Caius Marcius Coriolanus

Plutarch

Plutarch. Plutarch's Lives, Vol. IV. Perrin, Bernadotte, translator. Cambridge, MA: Harvard University Press; London: William Heinemann Ltd., 1916.

While they were executing this commission and tormenting the poor wretch, whose pain and suffering made him writhe and twist himself horribly, the sacred procession in honour of Jupiter chanced to come up behind. Many of those who took part in it were, indeed, scandalized at the joyless sight and the unseemly contortions of the victim, but no one made any protest; they merely heaped abuse and curses on the head of the master who was inflicting such a cruel punishment. For in those days the Romans treated their slaves with great kindness, because they worked and even ate with them themselves, and were therefore more familiar and gentle with them.

And it was a severe punishment for a slave who had committed a fault, if he was obliged to take the piece of wood with which they prop up the pole of a waggon, and carry it around through the neighbourhood. For he who had been seen undergoing this punishment no longer had any credit in his own or neighbouring households. And he was called furcifer; for what the Greeks call a prop, or support, is called furca by the Romans.

When, therefore, Latinus had reported his vision to the senators, and they were at a loss to know who the unpleasant and bad dancer was who had headed the procession referred to, some of them were led, owing to the extraordinary nature of his punishment, to think of the slave who had been scourged through the forum and then put to death. Accordingly, with the concurrence of the priests, the master of the slave was punished, and the procession and spectacles in honour of the god were exhibited anew.[*](According to Livy (ii. 36 and 37), it was at the repetition of the great games, which was made necessary by the profanation made known by the dream of Latinus, that the Volscians were sent out the city, as described by Plutarch in chapter xxvi. 1. )
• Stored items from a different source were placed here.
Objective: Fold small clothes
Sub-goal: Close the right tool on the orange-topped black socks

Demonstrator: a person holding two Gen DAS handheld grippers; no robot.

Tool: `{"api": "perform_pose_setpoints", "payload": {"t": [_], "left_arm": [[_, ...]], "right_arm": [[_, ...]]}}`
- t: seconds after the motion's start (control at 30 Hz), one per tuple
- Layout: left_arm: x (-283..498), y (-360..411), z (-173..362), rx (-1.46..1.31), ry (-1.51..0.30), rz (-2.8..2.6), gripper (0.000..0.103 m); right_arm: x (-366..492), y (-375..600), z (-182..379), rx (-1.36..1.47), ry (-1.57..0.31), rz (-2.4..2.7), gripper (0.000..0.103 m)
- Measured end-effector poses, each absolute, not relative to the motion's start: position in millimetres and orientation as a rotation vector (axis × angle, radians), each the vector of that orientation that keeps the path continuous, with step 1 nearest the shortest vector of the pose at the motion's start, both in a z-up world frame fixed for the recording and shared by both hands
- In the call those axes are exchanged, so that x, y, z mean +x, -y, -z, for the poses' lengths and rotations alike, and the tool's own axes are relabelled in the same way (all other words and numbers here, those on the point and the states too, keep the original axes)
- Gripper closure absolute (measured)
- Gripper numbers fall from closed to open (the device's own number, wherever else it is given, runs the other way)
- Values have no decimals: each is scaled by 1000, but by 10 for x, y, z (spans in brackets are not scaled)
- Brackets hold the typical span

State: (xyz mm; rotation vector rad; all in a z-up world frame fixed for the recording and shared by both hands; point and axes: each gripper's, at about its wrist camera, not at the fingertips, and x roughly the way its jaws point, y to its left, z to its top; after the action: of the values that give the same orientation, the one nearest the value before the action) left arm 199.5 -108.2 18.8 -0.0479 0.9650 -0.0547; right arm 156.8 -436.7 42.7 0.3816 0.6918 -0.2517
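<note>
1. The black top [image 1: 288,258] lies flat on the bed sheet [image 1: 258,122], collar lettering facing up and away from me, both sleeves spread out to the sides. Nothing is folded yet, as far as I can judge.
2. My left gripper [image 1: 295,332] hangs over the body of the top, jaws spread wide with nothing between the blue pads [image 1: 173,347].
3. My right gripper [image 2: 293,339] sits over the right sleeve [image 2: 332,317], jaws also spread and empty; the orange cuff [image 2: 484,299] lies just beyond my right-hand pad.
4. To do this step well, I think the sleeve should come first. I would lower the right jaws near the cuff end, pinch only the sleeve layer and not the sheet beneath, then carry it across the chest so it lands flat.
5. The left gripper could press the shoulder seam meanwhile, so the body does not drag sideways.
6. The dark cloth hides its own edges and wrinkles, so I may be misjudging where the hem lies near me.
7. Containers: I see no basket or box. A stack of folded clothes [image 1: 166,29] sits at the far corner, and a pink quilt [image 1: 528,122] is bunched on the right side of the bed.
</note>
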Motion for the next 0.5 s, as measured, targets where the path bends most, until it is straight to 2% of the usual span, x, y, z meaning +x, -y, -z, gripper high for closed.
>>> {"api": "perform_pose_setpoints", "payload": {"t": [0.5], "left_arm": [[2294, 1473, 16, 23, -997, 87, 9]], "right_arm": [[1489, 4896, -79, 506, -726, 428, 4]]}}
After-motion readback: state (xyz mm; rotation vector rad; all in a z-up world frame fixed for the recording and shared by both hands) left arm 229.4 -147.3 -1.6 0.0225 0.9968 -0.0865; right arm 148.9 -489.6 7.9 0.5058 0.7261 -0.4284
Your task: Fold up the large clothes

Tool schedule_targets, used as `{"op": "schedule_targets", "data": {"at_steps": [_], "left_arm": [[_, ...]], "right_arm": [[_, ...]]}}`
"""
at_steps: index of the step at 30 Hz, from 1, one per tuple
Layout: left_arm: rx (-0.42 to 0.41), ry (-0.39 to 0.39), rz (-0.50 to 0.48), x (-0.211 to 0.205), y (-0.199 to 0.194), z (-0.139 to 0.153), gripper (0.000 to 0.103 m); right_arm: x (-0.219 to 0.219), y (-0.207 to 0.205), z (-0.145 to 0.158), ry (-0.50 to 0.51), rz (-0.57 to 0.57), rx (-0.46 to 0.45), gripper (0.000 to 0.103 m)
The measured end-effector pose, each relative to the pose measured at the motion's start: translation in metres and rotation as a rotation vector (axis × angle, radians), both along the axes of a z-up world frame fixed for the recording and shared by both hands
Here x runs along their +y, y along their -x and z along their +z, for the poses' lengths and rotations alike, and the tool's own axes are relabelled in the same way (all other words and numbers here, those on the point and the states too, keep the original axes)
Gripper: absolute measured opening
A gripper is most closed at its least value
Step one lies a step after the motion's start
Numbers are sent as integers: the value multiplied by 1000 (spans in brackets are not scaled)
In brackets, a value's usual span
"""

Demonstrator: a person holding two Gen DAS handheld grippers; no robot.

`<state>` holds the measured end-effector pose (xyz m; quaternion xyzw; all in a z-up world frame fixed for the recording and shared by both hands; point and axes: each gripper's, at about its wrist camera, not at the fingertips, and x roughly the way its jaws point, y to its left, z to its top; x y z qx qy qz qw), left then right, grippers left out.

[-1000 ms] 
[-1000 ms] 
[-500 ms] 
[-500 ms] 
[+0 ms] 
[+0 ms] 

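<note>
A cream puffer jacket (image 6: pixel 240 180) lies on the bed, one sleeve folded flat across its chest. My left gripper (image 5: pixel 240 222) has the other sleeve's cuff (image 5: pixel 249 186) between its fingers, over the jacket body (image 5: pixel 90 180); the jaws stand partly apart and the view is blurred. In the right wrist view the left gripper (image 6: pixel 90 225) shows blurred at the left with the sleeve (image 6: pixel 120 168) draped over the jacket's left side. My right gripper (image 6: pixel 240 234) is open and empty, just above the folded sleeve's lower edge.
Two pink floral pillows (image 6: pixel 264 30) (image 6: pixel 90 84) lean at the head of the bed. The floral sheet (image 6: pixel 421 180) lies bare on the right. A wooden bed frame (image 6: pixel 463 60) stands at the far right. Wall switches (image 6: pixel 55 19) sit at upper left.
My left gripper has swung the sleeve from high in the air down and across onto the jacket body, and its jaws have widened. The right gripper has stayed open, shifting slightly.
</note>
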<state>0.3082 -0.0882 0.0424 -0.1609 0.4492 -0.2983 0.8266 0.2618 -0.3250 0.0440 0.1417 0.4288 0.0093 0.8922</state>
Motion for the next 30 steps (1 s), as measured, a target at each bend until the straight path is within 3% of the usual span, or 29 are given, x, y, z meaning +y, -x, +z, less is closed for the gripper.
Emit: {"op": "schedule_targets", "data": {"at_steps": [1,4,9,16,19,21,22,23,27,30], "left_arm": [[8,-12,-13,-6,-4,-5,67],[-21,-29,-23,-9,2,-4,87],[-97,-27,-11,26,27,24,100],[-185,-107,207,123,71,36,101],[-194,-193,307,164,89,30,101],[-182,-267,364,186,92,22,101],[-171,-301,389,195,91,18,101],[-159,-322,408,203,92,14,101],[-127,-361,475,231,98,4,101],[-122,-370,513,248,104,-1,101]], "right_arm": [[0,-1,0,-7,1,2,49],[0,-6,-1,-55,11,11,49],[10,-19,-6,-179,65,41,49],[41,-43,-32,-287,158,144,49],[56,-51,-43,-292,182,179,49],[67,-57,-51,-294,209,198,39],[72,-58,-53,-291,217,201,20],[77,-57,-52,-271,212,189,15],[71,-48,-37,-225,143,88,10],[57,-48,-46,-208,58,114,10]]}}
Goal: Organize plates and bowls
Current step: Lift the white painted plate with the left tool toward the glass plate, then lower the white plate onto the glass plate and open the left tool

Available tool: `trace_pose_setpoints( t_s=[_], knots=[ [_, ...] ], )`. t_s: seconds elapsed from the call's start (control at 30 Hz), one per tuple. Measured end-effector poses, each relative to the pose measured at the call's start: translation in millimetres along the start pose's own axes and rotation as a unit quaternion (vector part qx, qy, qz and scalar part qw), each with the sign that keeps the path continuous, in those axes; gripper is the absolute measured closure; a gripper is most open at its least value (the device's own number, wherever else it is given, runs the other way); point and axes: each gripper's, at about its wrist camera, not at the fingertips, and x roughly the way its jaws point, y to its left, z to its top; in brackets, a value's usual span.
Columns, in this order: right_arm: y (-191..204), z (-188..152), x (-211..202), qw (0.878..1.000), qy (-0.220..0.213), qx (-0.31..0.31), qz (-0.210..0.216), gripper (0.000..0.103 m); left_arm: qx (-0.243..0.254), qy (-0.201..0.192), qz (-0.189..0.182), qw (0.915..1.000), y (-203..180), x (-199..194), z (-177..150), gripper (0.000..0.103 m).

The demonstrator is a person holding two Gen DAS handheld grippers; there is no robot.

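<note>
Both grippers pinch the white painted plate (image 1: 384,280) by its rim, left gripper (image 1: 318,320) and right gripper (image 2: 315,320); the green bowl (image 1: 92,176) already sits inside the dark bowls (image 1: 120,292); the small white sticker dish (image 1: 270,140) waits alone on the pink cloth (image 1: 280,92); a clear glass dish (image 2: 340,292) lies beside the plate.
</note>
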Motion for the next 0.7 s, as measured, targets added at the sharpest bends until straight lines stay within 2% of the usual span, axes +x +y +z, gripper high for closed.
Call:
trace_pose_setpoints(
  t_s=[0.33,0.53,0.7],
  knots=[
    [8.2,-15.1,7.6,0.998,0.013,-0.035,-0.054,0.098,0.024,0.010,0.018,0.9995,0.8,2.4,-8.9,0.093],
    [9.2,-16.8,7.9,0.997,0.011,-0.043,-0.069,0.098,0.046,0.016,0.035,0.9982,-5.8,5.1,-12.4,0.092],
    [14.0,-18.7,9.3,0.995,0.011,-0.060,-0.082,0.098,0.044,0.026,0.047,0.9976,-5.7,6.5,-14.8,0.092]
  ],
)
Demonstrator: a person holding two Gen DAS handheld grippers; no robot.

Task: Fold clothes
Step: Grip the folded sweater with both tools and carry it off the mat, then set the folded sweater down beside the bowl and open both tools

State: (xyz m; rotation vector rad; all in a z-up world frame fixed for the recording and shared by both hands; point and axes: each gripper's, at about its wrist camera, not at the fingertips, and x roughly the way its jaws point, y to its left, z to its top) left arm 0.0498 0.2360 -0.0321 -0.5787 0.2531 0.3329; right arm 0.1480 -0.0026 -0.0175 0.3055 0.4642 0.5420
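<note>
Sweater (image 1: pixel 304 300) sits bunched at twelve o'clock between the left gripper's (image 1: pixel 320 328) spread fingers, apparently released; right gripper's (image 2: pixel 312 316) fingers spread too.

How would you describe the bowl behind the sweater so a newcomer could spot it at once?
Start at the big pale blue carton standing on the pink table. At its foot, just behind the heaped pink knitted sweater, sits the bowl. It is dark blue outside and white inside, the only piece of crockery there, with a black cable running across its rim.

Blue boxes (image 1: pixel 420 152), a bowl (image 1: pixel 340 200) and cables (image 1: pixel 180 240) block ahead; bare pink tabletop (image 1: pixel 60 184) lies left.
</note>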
Now it would seem that Numa, who in other respects also was a very wise director of sacred rites, had very properly sought to secure the people’s reverent attention by means of the following ordinance. When, namely, magistrates or priests perform any religious function, a herald goes before, crying with a loud voice, Hoc age. The meaning of the cry is, Mind this! and it warns the people to give heed to the sacred rites, and suffer no task or demand of business to intervene,[*](Cf. Numa, xiv. 2. ) implying that men perform most of their duties under some sort of compulsion and by constraint.